In a country that values all genres of music, it's no surprise to find a wholeheartedly steady following for Jazz. With all its different sub-genres, the popular music style has been gaining ground in Egypt since the fifties and musicians like Salah Ragab and Yehya Khalil proved to the world that Egyptians can pioneer and develop this style of music just as much as anybody else. We Egyptians tend to smother just about everything imported from the West with our flavours, from traffic laws to pizza. In the case of Jazz, it seems, unlike traffic laws and pizza, that Egyptian touch has been mostly welcomed.
The genre utilises some of the same instruments as classical music, just like in a symphony orchestra, Jazz ensembles usually include string, wind, and brass instruments. The piano and keyboard also play a large role, and have been gaining more prominence as lead instruments, where in that context we would usually see the trumpet, clarinet or saxophone playing that role.

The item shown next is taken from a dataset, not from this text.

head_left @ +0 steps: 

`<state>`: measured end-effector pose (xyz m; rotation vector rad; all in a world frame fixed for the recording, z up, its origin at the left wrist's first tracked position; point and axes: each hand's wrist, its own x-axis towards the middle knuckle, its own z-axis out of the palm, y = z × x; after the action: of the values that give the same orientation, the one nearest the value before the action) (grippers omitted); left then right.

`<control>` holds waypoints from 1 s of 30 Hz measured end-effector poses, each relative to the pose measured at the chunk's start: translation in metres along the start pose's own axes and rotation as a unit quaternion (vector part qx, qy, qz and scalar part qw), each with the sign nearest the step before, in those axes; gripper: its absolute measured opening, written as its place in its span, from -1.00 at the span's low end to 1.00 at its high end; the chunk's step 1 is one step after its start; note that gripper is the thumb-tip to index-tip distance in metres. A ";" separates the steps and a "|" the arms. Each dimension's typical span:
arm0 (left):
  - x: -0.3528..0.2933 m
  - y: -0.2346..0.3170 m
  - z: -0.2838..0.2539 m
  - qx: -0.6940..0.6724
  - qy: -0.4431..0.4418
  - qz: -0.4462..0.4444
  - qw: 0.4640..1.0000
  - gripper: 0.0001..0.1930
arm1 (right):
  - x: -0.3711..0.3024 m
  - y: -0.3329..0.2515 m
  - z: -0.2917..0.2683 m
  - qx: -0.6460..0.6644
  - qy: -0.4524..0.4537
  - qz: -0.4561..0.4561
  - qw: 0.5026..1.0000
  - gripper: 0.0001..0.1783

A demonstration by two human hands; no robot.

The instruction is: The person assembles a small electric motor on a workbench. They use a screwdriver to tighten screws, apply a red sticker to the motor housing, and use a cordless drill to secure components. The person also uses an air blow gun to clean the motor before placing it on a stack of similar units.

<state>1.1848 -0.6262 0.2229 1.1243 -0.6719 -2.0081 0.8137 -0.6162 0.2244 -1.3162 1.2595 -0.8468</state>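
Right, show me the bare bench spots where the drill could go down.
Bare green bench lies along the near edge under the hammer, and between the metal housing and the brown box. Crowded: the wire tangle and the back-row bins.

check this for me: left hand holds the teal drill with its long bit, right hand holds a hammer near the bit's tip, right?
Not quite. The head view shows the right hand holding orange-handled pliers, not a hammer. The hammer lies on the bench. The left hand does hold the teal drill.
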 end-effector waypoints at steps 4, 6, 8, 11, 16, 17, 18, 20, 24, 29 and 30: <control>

Egyptians who admire Jazz are more in numbers now than ever before, yet many of them don't know a lot about the genre's history and sub-culture. Many have been inducted into this type of music only recently in response to the massive surge in bands fusing Jazz with other genres like rock, oriental folk, and even reggae - only getting small bits and pieces, with no chance of full immersion into the iconic sound that made this type of music what it is today. In an absence of old style big band Jazz outfits, it's no surprise we observe the above stated - one man is bent on changing that.
Hesham Galal is a music major who specialised in studying big band ensembles. Upon his return to Cairo from Sydney, Australia, after completing his studies there, he realised the need for a proper big band Jazz ensemble playing old style compositions from the golden era of the genre. Galal started the Cairo BigBand Society during 2016 and has been performing regularly ever since.During an impromptu rehearsal, we catch up with six members of the band that usually consists of 15 to 16 musicians - the rest were playing a concert in Port Said. In their rehearsal studio, we meet with the artists and discuss several factors of the local jazz scene, where we learn from the band's tenor saxophonist, Professor Amr El-Zonfolly, that in the earlier days there wasn't a lot of Jazz bands in the country. "It wasn't until the late 90's that we started to see a lot of new bands playing the cross over genres that became popular lately," he tells us.
Cross over Jazz is the fusion of the genre with different styles like reggae, rock, and folk - something that has been happening a lot lately. "The rise in cross over jazz in Egypt, is in my opinion owed to the fact that most musicians in Egypt that love jazz also love other genres," Mohamed Labib, the band's alto saxophonist says. "In my case I love reggae and when I play it I find myself incorporating different elements of jazz, due to the fact that I also love jazz and grew up playing and listening to it."
The recent rise in cross over may make it seem like old style is dead, but it's not. That move towards fusion won over the masses, and brought them into the genre forever, making them more susceptible to more refined tastes, like old style and classical Jazz. The Cairo BigBand Society plays old style compositions that will make you dance just as much as any contemporary or cross over composition. The perk? You get to see a full 16-piece ensemble perform in concert on stage - something that is now rare due to the high cost of booking such an act, which for most promoters doesn't make sense since it can be avoided, and booking a two or three-piece band would usually be enough.